— Vous m’amènerez tous vos amis, n’est-ce pas ? Et vous ne leur direz pas que j’ai pris une seule leçon de danse, sans quoi ils auraient de la méfiance… ils me fuiraient. Et je désire tant voir le carnet que m’a donné Charlotte se couvrir de noms, et encore de noms ! Je le rapporterai tel quel à Douarnenez, et Mme Morgane pourra constater qu’à Paris on ne me trouvait pas un misérable avorton. Voilà !
— Voilà !… Mme Morgane sera punie ainsi qu’elle le mérite et que le lui souhaite Mlle Arlette. Et, maintenant, voulez-vous permettre à votre grand ami d’écrire le premier son nom sur votre carnet ? Je commencerai la précieuse série qui aura pour effet d’empêcher désormais la plus terrible des belles-mères de vous calomnier.
Je me suis écriée, ravie :
— Oh ! oui, mettez votre nom. Mettez-le autant de fois qu’il est possible. Avec vous, au moins, si je fais ou dis des choses pas convenables, ce n’est pas trop grave.
— Vous dites donc des choses « pas convenables » ?
— Madeleine trouve que oui.
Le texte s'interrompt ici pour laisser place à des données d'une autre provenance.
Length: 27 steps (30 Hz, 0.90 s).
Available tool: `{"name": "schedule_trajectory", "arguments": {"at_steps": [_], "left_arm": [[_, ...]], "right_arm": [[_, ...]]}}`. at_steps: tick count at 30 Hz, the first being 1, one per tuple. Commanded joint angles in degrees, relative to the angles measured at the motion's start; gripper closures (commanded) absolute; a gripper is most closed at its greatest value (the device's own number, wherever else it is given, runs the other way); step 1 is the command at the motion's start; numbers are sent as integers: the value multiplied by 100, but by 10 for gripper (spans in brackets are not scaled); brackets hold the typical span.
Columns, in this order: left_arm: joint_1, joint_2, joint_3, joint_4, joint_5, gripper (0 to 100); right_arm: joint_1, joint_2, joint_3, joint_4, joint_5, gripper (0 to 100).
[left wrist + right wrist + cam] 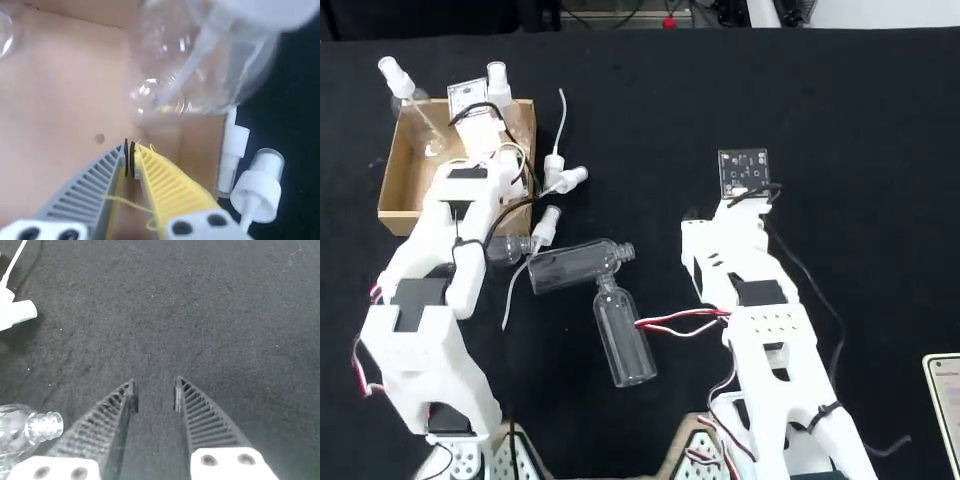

Je m’en aperçois bien !
— Mais nullement. Vous vous trompez. Croyez-en votre grand ami. Et restez vous-même, surtout !
C’était si gentil à lui de me rassurer ainsi, que je lui aurais volontiers sauté au cou pour le remercier ; mais je ne l’ai pas fait, père, soyez tranquille. Je lui ai seulement dit :
— Vous êtes excellent, Guy. Pendant le cotillon, placez-vous près de moi pour m’indiquer ce qu’il faudra faire.
— Bien entendu, si je puis. Mais, ce soir, je ne m’appartiendrai pas. Je serai une manière de maître de maison et je devrai m’occuper de toutes les dames présentes, pour donner le bon exemple.